Determine the number of lines of the records below that include "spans". Respond with the number and no other text.

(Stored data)
######

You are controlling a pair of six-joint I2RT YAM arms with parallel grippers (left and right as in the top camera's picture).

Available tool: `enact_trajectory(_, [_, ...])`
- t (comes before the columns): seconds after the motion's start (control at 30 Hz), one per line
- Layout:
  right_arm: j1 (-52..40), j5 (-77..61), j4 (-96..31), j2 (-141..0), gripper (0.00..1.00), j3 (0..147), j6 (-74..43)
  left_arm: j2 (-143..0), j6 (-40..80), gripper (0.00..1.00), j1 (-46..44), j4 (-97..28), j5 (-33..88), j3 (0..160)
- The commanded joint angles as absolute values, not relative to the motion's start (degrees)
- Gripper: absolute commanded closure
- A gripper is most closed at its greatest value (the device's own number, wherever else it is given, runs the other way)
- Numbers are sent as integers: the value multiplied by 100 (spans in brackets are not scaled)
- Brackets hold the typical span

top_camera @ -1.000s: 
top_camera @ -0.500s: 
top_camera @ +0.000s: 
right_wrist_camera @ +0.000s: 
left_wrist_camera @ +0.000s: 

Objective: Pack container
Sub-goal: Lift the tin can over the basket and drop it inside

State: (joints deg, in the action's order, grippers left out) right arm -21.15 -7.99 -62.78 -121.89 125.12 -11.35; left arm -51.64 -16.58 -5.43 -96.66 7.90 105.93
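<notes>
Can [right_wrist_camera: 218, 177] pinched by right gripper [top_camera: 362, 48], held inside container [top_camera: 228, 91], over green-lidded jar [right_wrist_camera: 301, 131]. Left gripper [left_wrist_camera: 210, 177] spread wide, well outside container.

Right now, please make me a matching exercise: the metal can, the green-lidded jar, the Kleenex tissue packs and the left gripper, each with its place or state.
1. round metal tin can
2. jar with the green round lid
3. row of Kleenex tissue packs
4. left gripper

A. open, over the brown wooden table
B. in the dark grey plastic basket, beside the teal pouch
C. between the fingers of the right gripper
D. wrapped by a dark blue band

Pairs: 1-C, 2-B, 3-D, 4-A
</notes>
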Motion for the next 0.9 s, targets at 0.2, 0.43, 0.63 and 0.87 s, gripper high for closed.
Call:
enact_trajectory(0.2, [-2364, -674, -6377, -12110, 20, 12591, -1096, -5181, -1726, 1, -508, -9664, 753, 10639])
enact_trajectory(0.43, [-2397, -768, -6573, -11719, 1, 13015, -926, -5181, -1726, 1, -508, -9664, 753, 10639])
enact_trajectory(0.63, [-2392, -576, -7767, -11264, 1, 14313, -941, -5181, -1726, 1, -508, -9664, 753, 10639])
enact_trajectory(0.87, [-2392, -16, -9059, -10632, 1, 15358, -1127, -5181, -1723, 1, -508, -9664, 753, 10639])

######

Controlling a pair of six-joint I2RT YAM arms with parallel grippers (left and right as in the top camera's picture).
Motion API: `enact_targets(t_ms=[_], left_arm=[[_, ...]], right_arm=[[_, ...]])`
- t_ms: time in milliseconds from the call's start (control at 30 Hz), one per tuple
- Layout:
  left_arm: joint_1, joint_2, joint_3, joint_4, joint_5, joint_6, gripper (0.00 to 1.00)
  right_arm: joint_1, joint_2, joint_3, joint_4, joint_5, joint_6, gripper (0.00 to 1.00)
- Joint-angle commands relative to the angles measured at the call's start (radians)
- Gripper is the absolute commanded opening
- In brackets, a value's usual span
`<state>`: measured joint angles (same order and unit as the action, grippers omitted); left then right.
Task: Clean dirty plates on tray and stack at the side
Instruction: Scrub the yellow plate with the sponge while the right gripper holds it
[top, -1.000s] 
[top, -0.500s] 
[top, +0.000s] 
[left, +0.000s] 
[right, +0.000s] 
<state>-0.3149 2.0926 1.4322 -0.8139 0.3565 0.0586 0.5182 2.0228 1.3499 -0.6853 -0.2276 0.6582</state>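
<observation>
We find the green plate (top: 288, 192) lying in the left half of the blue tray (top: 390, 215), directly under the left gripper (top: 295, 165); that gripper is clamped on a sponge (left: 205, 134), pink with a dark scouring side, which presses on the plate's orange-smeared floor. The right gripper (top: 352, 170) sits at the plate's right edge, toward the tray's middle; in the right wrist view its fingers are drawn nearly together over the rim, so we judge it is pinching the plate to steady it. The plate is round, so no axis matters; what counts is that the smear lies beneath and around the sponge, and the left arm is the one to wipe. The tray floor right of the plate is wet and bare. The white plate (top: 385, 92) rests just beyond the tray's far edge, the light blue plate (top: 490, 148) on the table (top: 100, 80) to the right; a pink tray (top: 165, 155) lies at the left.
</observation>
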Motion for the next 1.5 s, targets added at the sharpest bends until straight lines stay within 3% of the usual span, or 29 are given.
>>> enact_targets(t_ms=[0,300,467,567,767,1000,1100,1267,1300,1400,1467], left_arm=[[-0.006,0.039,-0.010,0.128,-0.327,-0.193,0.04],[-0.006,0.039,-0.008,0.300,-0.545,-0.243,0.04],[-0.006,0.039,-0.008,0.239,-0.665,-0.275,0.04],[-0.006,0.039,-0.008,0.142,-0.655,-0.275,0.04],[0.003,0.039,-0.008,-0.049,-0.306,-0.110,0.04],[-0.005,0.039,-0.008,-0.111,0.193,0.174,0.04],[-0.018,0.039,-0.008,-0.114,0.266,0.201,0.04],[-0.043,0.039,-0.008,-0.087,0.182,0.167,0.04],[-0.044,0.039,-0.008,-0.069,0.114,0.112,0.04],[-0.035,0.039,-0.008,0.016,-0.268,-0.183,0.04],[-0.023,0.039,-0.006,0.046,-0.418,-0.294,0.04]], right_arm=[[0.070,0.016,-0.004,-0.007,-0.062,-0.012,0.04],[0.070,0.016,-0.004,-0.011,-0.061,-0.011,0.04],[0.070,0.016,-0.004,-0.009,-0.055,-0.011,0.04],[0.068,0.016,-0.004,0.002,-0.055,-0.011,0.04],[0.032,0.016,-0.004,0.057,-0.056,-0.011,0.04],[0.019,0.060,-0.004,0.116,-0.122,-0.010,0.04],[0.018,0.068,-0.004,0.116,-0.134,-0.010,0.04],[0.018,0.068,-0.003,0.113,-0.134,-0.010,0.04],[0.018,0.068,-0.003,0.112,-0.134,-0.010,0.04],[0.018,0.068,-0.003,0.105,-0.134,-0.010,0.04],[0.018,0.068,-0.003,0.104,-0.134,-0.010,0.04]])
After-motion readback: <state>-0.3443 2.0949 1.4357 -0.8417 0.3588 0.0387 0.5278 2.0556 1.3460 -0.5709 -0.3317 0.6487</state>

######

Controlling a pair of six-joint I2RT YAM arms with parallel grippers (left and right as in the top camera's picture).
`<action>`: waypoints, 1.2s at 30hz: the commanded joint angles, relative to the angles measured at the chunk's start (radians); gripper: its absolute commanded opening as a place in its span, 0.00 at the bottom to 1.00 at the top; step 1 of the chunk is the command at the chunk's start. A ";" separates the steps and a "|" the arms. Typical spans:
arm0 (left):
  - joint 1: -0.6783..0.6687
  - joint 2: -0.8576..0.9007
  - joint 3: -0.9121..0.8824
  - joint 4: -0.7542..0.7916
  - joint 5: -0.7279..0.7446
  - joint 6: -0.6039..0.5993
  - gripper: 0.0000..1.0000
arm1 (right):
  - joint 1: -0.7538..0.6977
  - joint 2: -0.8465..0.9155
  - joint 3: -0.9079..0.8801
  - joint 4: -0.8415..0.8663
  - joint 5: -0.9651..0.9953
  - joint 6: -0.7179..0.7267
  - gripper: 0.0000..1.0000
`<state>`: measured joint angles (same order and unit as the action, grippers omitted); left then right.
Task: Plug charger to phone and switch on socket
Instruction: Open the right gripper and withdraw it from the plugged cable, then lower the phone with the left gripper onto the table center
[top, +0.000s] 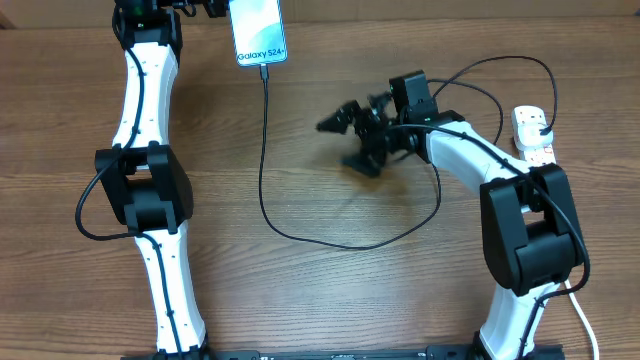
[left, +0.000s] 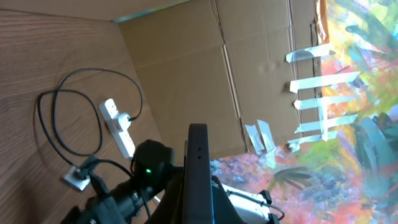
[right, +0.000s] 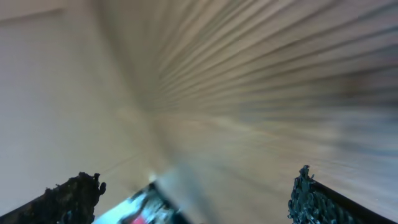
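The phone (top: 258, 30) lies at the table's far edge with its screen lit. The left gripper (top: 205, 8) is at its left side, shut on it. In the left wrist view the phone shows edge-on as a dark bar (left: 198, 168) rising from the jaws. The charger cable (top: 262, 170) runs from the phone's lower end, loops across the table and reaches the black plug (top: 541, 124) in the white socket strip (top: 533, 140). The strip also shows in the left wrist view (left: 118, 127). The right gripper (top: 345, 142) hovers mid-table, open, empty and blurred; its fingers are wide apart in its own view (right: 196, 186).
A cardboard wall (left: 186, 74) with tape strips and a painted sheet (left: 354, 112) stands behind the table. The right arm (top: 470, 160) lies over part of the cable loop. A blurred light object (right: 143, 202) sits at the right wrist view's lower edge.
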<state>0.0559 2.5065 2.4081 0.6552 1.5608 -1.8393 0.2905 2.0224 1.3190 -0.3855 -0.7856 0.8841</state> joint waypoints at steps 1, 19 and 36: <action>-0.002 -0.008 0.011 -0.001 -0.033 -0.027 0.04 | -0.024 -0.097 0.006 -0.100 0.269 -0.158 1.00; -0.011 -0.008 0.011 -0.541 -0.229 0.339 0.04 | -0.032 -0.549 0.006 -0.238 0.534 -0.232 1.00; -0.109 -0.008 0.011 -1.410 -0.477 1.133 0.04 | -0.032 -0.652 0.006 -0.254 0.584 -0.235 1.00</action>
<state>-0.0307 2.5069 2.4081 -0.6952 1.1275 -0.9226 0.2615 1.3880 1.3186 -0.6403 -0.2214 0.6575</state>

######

### COMPLETED TASK
2